He has just released a second follow-up letter, and basically proves what a decent, stand-up guy he is!

He writes:

I want to issue a personal thank you to GLAAD president Jarrett Barrios, writer/director Dustin Lance Black and countless others who have joined me in condemning Newsweek magazine and asking for an apology for their recent article ‘Straight Jacket,’ a hurtful bigoted diatribe in which they basically asserted that gay actors should not play straight roles because they are not “believable.” So far, Newsweek magazine has declined to issue an apology, other than to say they are big fans of the show I co-created, Glee — even the straight dudes around the Newsweek offices.
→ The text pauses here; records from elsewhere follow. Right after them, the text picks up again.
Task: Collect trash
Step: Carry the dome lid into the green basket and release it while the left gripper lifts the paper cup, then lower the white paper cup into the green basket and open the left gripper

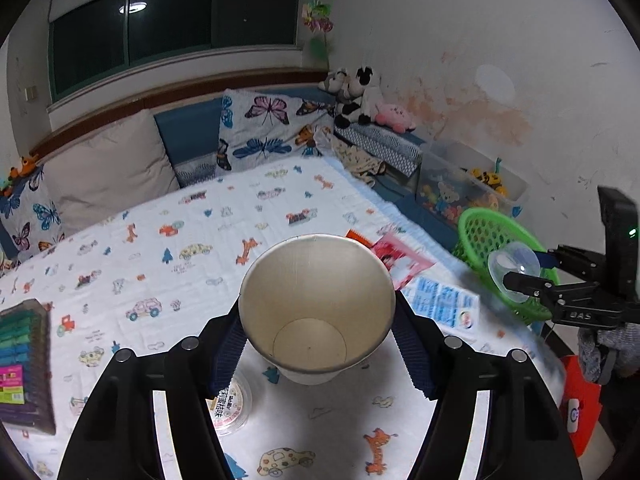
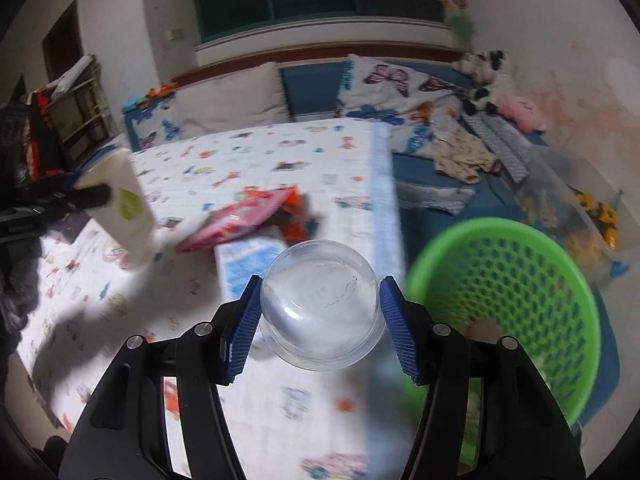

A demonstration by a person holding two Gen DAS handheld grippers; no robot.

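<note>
So far nothing sure lies in the green basket (image 2: pixel 520 292), frame right; the right hand-held gripper (image 2: pixel 320 312) grips a clear plastic cup (image 2: pixel 320 304) beside it, the left hand-held gripper (image 1: pixel 318 320) clasps a paper cup (image 1: pixel 316 300) mid-frame, while wrappers (image 2: pixel 244 220) wait on the bed (image 2: pixel 280 152)

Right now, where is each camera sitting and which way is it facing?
Left wrist: behind the left tool, facing the window across the bed; holds a paper cup; right tool shows.
Right wrist: behind the right tool, same heading; holds a clear cup.
Shared: both cups, green basket, pink wrapper.
</note>
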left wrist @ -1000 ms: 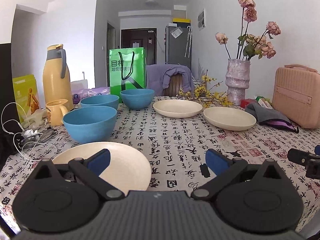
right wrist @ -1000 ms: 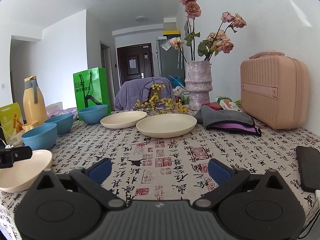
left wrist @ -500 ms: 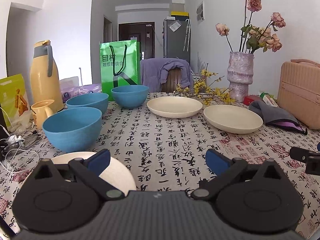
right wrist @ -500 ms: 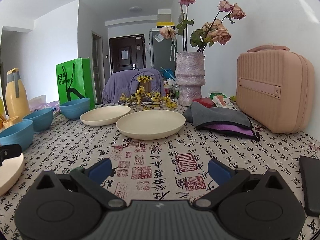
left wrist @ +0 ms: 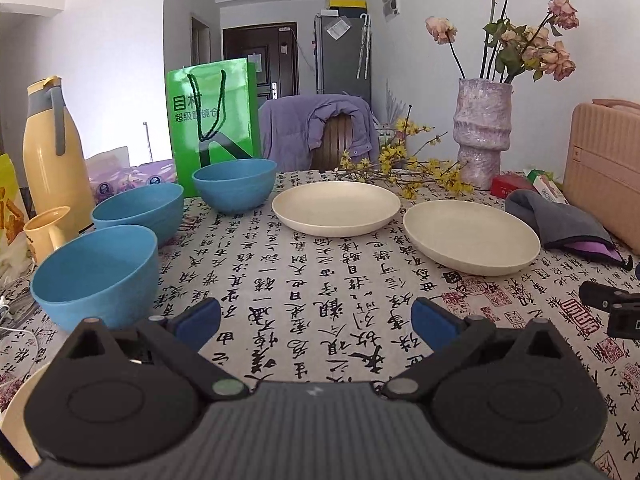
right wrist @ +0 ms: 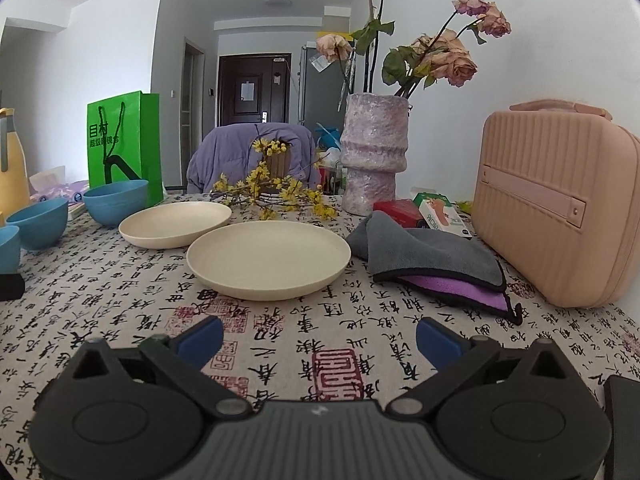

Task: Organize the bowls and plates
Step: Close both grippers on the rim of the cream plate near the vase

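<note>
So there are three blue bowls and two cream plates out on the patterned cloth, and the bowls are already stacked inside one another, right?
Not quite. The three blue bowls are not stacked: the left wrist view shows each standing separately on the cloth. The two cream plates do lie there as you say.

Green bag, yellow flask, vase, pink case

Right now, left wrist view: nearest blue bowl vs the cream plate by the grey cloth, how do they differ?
The nearest blue bowl is deep with steep walls; the cream plate is shallow and wide. The bowl is blue, the plate cream. The bowl sits on the left beside a yellow cup; the plate sits on the right by the grey cloth. Both stand upright, empty and ungripped on the tablecloth.
</note>
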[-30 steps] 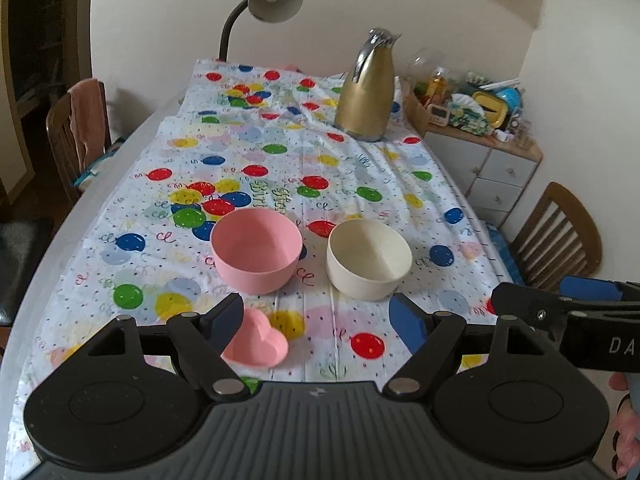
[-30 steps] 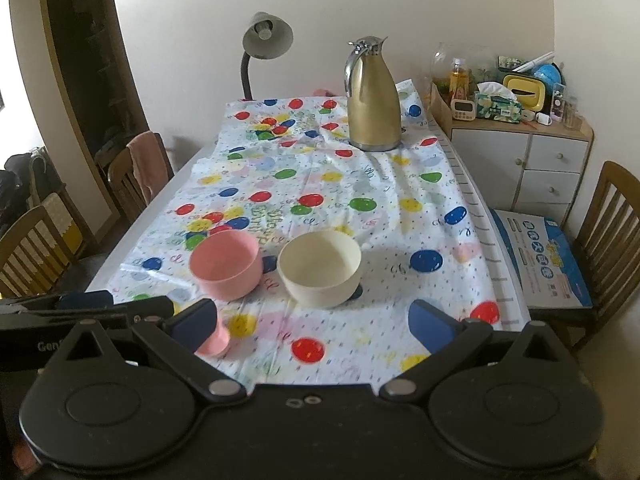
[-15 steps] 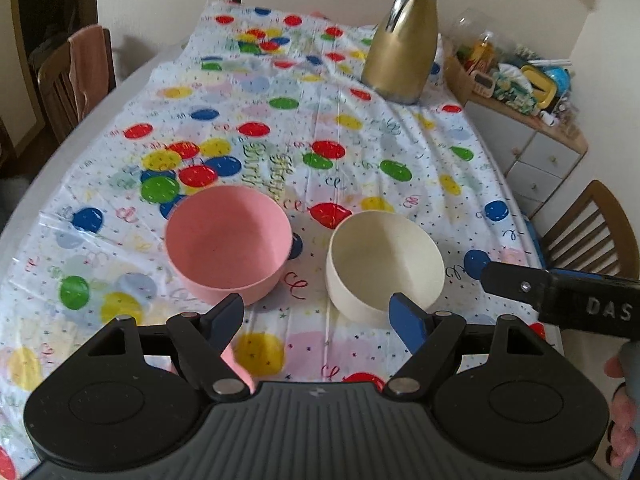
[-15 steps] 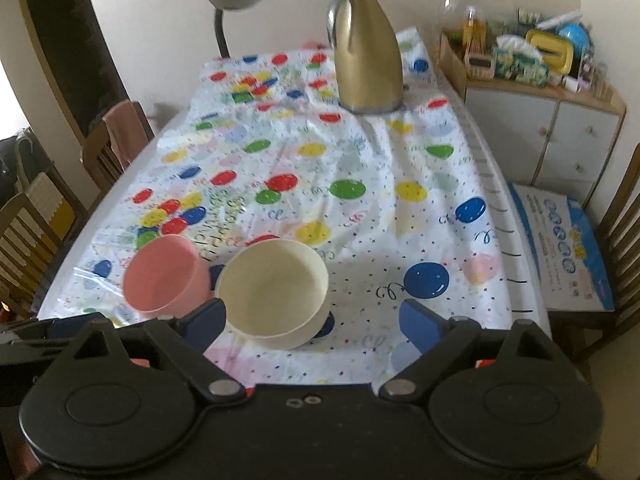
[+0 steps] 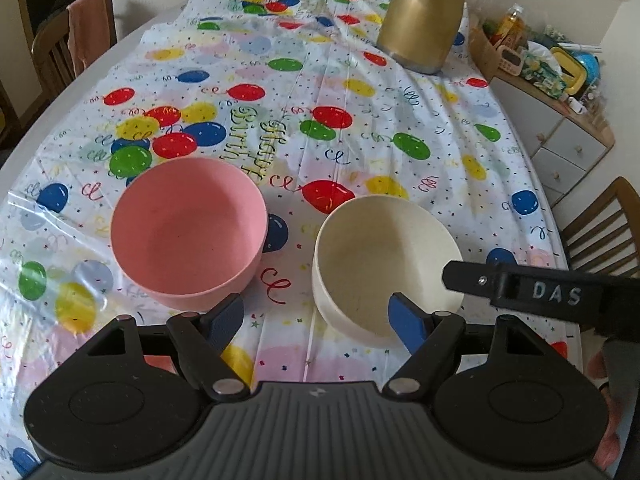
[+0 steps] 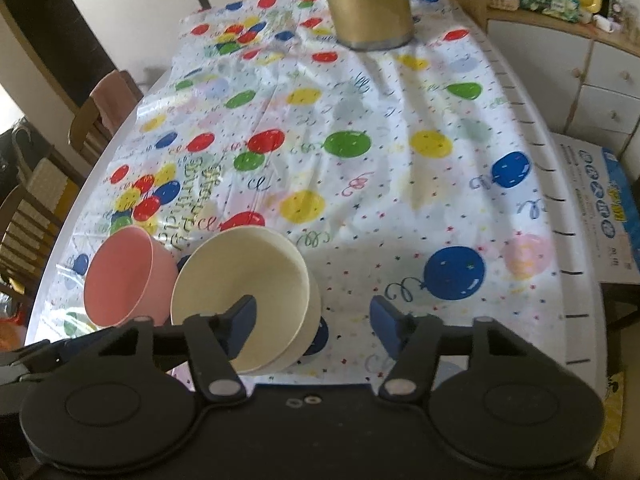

I say thanks for your support, however glib, and continue — with many others offended by the article — to wait for a more substantial articulate response.

But in better more constructive news: Ramin Setoodeh, the author of the article, reached out to me today and accepted my offer to sit with myself and the writers of GleeBrad Falchuk and Ian Brennan — to discuss not only why we found the piece so offensive, but also to observe our creative process and see how we construct a TV show dedicated exclusively to the idea of inclusiveness and acceptance for all — ideas solely absent in his ‘Straight Jacket’ article.

Along with inviting him into our Glee writers room, I will also let him observe our casting process…so he can witness first hand — and speak to — actors who audition for our show and who are already series regulars — actors who are encouraged to read for ALL roles, no matter what their sexual orientation, color or gender. Who cares who you are or who you sleep with — men, women, sheep — frankly, it’s none of our business or concern. The actor with the best audition should get the part. On Glee, straight actors play gay roles, gay actors play straight roles and no one is discriminated against. I hope observing this process firsthand — and talking with our cast — will be illuminating to Mr. Setoodeh, and inform his future journalistic endeavors.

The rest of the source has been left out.